In a California Kind of Mood
LA artist Rema Ghuloum brings on the color in her show at Hawthorn Contemporary.
With eyes full of spring as the first crocuses were blooming, I floated into Hawthorn Contemporary to see “Pink Sky, Red Sea,” paintings by Los Angeles-based artist Rema Ghuloum. This work will be experienced by Wisconsinites differently than by Californians as the nip of winter’s chill subsides and (hopefully) the last snow fall melts. In the large white gallery space the paintings dapple the walls with abstract shapes and glowing forms. The sensitivity of color, touch and surface softly beckons me closer.
Each painting feels like a song whose color and intensity plays on the emotions of the viewer like few paintings I have experienced. Paul Klee or Howard Hodgkin come to mind as their work deals with memory and feeling in a glowing and abstract space. I noticed some areas of the paintings are thin and sanded, wisps of paint flutter, pushing old feelings and past days of work to the edges where they collect like sediment and form a thin outer crust. This work is about the process of painting but also about the light and self-listening. I wonder if the lack of seasons in LA has increased Ghuloum’s sensitivity to her own inner seasons, her own painterly language, like when a person loses one sense and the others become stronger. I begin to hum a line from an early version of Bob Dylan’s “Outlaw Blues”: “San Francisco is fine, you sure get lots of sun, but I’m used to four seasons, California’s got but one.”
In a painting like “Black Day” there are multiple inner glows that occur. In the main body of the painting, the light is from behind, but at the left edge it also glows from what seems to be another warm inner light but upon closer inspection there is thick orange paint on top which cradles the canvas’s edge like a sleeping cat. A painting like “Into the Rainbow” feels thin like butterfly wings or a well-loved sweater, transparent with wear but miraculously still retaining its color like a dead beetle collected from the sidewalk that seems to never fade.
There is a sense that these paintings are relics and have been touched and energized over time, meditated with and communed through. The paint, a layering of oil, acrylic and acryla-gouache, creates an often dry surface, like oil pastels applied to absorbent paper. Only the edges come fully into focus. The middle of each painting is a collection of faint lines and color vibrating and pulsing in different depths of glazed visual clarity. Meandering, sinuous lines weave and coil like intestines in the hollowed cavity of the canvas.

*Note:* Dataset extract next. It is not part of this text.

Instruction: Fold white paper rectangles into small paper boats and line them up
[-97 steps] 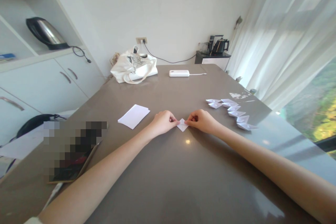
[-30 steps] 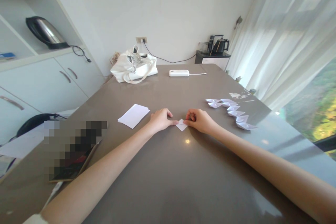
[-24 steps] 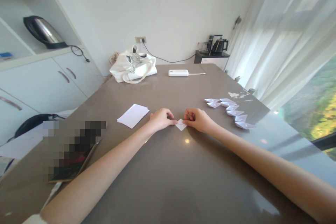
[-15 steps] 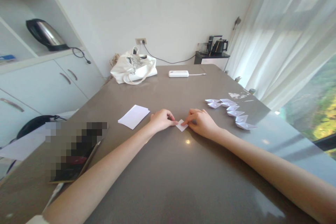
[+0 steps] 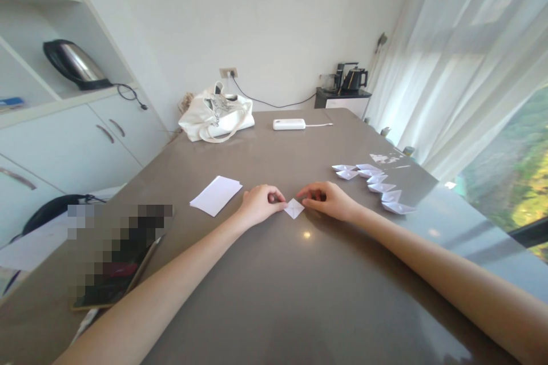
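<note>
A small folded paper square (image 5: 294,209), turned like a diamond with crease lines on it, lies on the table between my hands. My left hand (image 5: 262,204) has its thumb and forefinger closed on the paper's left corner. Just off the right corner is my right hand (image 5: 327,199), thumb and forefinger apart with nothing visible between them. To the right, several folded white paper boats (image 5: 381,187) stand in a crooked line. A stack of white paper sheets (image 5: 216,195) lies to the left of my left hand.
On the brown table (image 5: 257,296), a white bag (image 5: 218,117) and a white power bank (image 5: 289,124) with a short cable lie at the far side. A tablet-like device (image 5: 124,262), partly pixelated, is at the left. Paper scraps (image 5: 385,158) lie near the right edge.
My right fingers have come off the paper and moved slightly right, showing more of its creased face. My left hand stays at the left corner. The view has tilted a little.
</note>
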Tool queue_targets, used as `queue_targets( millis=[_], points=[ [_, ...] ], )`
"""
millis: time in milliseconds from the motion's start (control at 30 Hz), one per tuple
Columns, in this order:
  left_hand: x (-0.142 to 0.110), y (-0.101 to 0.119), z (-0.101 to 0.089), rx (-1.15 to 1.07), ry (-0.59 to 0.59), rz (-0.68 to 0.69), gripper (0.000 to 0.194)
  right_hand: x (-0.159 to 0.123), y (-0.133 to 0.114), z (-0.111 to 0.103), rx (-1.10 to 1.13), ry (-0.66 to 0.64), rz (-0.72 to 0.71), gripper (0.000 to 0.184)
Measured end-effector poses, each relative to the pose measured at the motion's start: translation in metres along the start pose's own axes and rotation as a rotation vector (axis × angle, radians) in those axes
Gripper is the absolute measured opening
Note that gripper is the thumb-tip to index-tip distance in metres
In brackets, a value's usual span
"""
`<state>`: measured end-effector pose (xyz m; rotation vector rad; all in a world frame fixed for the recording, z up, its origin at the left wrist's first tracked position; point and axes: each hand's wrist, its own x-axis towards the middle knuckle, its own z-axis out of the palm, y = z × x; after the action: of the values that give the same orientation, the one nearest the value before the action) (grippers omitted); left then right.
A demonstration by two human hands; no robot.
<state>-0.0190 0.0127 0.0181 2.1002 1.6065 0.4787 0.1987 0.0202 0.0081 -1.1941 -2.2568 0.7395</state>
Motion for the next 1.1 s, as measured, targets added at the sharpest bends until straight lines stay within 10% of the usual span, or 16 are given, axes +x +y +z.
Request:
queue_targets(
  millis=[800, 1100],
  points=[
    [-0.003, 0.001, 0.006, -0.379, -0.08, 0.129, 0.025, -0.005, -0.01, 0.013, 0.241, 0.154, -0.055, 0.02],
    [-0.01, 0.006, -0.001, 0.09, 0.184, 0.55, 0.016, -0.01, -0.013, 0.003, -0.203, 0.188, -0.278, 0.014]
  ],
)
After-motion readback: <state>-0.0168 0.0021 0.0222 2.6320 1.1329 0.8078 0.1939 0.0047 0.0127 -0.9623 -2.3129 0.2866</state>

Every area of the surface is considered and the range of soft and hard edges dances in space. Blobs, drips, scabs float past each other, mingling and freezing when a piece is completed.
As Ghuloum says in her statement: “The way in which one sees, feels, recalls, and absorbs an experience fascinates me and I consider how this can be translated and transformed through painting.” This exhibition is an experience in itself and If you can open yourself to these paintings, you will leave feeling a bit more illuminated.
“Pink Sky, Red Sea” Gallery
“Pink Sky, Red Sea,” paintings by Los Angeles-based artist Rema Ghuluom, at Hawthorn Contemporary, 706 S. 5th St., through May 26.